Consequently, students’ worst fears look set to be realized: General Education will be nothing more than Core version 2.0. Why over four years’ infighting, squabbling, and report-writing was necessary to spawn it is a mystery. The Faculty has essentially spent that time renaming course categories—who needs Moral Reasoning when one can have “Ethical Reasoning?”—while completely evading the real issues.

Nevertheless, there remains a glimmer of hope. The SCGE might demonstrate the sense its predecessor lacked and take a lax approach to departmental exemptions. Thankfully, the General Education legislation requires that the SCGE be headed by a faculty member, as opposed to an administrator, who will hopefully have a lesser sense of self-importance and a clearer sense of educational priorities.
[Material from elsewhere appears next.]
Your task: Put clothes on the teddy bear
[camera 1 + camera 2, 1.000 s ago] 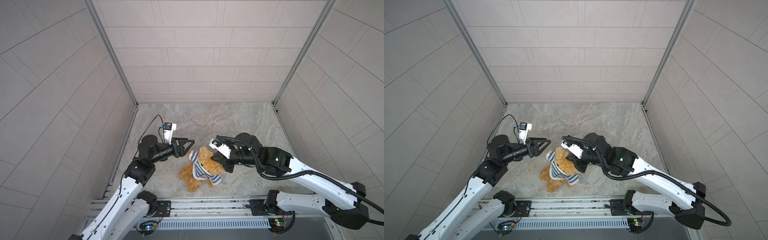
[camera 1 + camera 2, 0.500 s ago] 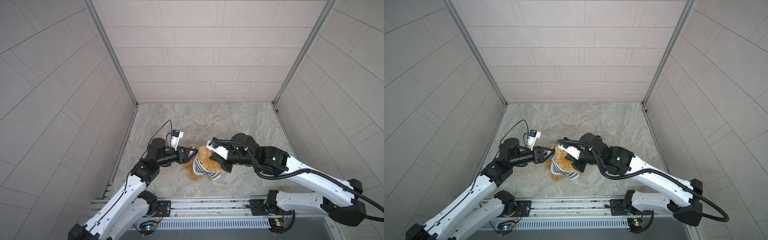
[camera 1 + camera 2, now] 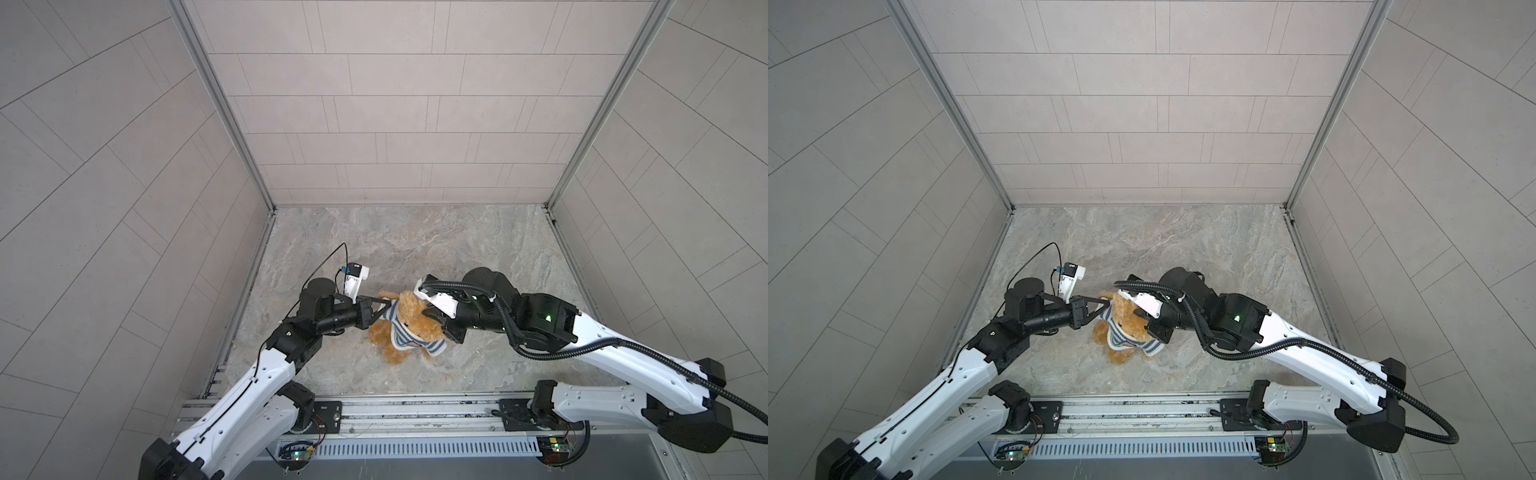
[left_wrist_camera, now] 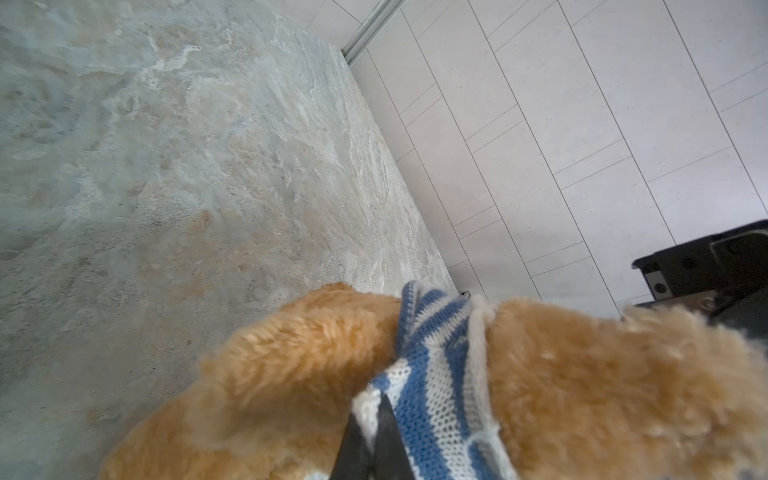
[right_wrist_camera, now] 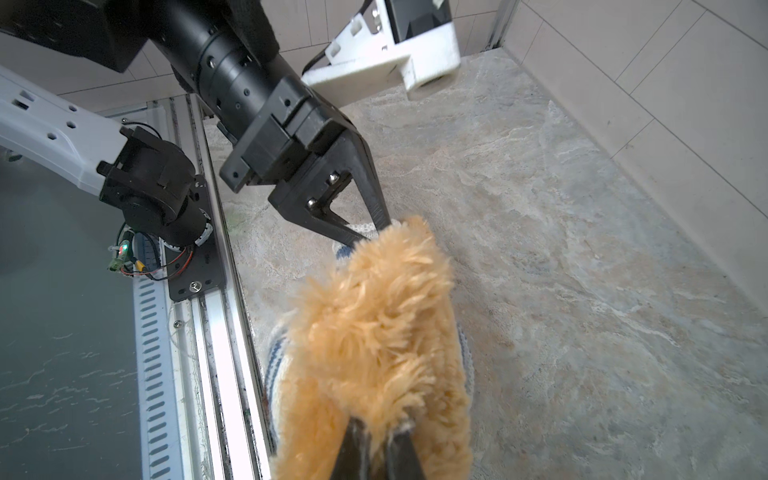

We also hope that, despite the vague legislation, Faculty members themselves embrace its passing as an opportunity to create new and exciting courses, and to become more closely involved in undergraduate instruction. Students themselves bear the responsibility to approach their education as an opportunity for change and development, rather than a hoop-jumping exercise.

Finally, we hope that, in looking forward, the SCGE does not ignore current students. Specifically, we hope that while the new curriculum is being developed the Core is cracked open to include many departmental alternatives.

A modified Core can only be averted if the Faculty takes control of General Education’s implementation. Its introduction should involve informative feedback from students, lively campus-wide debate, and frequent evaluation. The Faculty cannot simply wash its hands of College education after four years of argument.